Items 11 and 14 of this bill address a very significant problem with the operation of the act. At the moment, bargaining representatives may be bargaining about legitimate matters, yet not all of those matters may be capable of being resolved by way of an industrial action related workplace determination. As a result, it may be in the interests of one of the parties to have disputes resolved by way of workplace determination instead of negotiation. This can lead to a prolonging of disputes and can encourage parties to take tactical steps in anticipation of achieving a workplace determination. It also works against the objects of the act, which prioritise dispute resolution through enterprise bargaining.

One example is bargaining in state governments or state public sector agencies where the bargaining representative of the employees is pursuing what would ordinarily be understood to be a permitted matter in an enterprise agreement, such as a claim about the number or identity of staff to be employed, yet the employer asserts that such a matter cannot be included in a workplace determination because of constitutional limitations. In such an instance, the employer may prefer the matter to be resolved by workplace determination and may take steps it considers make it more likely to achieve that outcome. Other examples may arise in the future should the jurisprudence ever evolve such that certain subject matters, although otherwise permitted matters for enterprise agreements, will never, as a question of principle, be included in workplace determinations. In such instances, whichever party considers it would benefit from such a limitation may take steps to achieve a workplace determination instead of reaching a full resolution of outstanding matters by agreement with the other party.

The new sections 423(6A) and 424(1A) would encourage parties to resolve all the matters in dispute between them. It would require Fair Work Australia to be satisfied that, to the extent any matters in dispute could not be resolved by way of workplace determination, there must be an agreed and binding method of resolving these outstanding matters. The object of these new sections is to ensure that all legitimate matters in dispute between the parties are resolved fully and finally with a priority given to resolution by agreement provided that industrial action may be suspended if Fair Work Australia considers it appropriate to do so. This sections are of general application and will apply to all applications for termination of industrial action. To the extent that they apply to state governments or state agencies to whom certain constitutional limitations apply, these provisions will help resolve disputes fully and finally, something that is additionally important in those instances where there may be no other mechanism of finally and fully resolving those disputes under a relevant state law. I refer here to Re Australian Education Union and Australian Nursing Federation; Ex parte Victoria (1995) HCA 71 paragraphs 80 to 81. Fair Work Australia retains its powers to suspend but not terminate industrial action. Further, if the only reason that matters in dispute cannot be finally and fully resolved is one bargaining representative's failure to consent to an acceptable process of resolution, then that party's industrial action can be suspended. In other words, one cannot rely on one's own refusal to consent to an acceptable process of full and final dispute resolution as an excuse to continue industrial action that Fair Work Australia would otherwise consider ought not take place. I greatly respect the work that nurses do and this bill respects the work that nurses do. I urge the parliament to respect the work that nurses do and pass the bill.

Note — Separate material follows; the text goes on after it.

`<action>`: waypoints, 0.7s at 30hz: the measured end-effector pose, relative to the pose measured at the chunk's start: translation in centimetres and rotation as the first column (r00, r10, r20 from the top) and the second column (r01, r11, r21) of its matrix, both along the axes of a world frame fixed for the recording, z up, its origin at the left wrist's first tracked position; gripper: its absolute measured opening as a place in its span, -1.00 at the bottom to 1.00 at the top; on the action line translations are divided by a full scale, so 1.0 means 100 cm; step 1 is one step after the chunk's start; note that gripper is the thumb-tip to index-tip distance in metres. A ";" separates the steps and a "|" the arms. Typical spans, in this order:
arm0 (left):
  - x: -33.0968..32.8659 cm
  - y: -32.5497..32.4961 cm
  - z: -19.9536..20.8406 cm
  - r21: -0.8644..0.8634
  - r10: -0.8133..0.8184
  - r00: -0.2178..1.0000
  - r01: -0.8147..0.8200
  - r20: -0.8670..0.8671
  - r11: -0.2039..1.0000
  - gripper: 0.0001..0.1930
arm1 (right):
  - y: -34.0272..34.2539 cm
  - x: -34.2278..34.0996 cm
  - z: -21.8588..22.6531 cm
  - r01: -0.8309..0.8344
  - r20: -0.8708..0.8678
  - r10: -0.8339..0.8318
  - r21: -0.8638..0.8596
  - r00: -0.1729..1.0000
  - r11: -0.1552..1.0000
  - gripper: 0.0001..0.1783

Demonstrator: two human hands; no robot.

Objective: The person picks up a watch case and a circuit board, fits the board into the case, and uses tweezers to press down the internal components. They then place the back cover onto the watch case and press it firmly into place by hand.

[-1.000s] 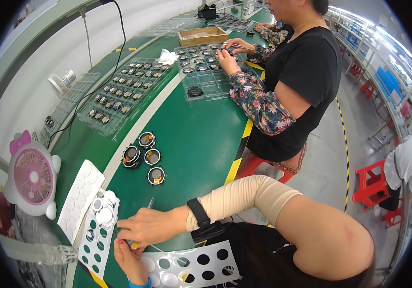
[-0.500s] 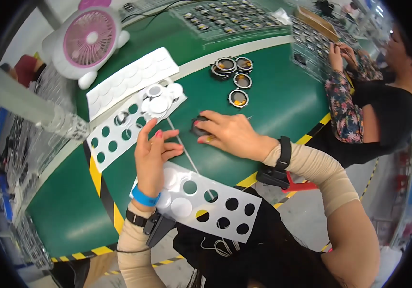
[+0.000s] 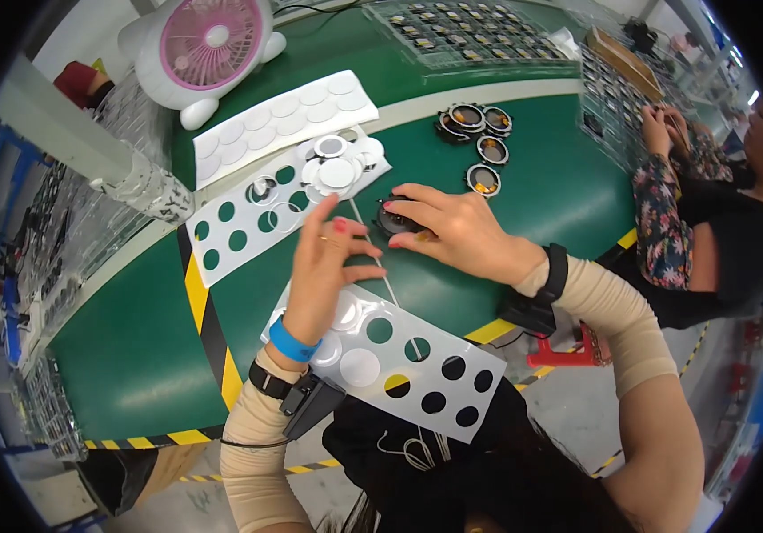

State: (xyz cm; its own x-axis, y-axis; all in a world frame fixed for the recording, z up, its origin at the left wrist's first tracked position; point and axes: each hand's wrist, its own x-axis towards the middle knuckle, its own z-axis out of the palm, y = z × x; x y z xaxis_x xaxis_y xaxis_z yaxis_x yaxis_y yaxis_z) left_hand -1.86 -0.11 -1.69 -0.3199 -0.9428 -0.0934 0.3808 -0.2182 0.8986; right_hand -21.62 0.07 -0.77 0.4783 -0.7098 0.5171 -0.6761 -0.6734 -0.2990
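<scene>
My right hand grips a dark round watch case on the green table, its fingers covering part of the case. Just left of it, my left hand is raised with fingers apart and nothing visible in them. Beyond its fingertips lies a pile of white round discs on a white sheet with round holes. A second holed sheet extends from under my left wrist past the near table edge, some discs still on it.
Several round watch cases with silver rims lie farther right. A white sheet of discs and a pink-and-white fan stand behind. Clear trays of parts line the back. At right, another person's hands work by a tray.
The whole view has shifted, moving the table things rightward in the picture. More of the watch case shows under my right hand. My left hand's fingers are a little more spread.
</scene>
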 end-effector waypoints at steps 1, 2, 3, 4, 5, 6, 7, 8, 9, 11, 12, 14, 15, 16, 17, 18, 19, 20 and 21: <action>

The bill will also insert a provision that requires enterprise agreements to have a dispute resolution provision that allows Fair Work Australia to arbitrate where all other measures have failed. I note this approach was endorsed by Labor at its national conference last year. It is a sensible approach and I hope that leads them to support this bill. Lastly, the objects of the act will be amended to ensure that better work-life balance is taken into account by Fair Work Australia, that the question of workloads is taken into account and that we also end the anomalous situation where the Reserve Bank is required to take into account the promotion of full employment in Australia but Fair Work Australia is not. I commend the bill to the House.

Bill read a first time.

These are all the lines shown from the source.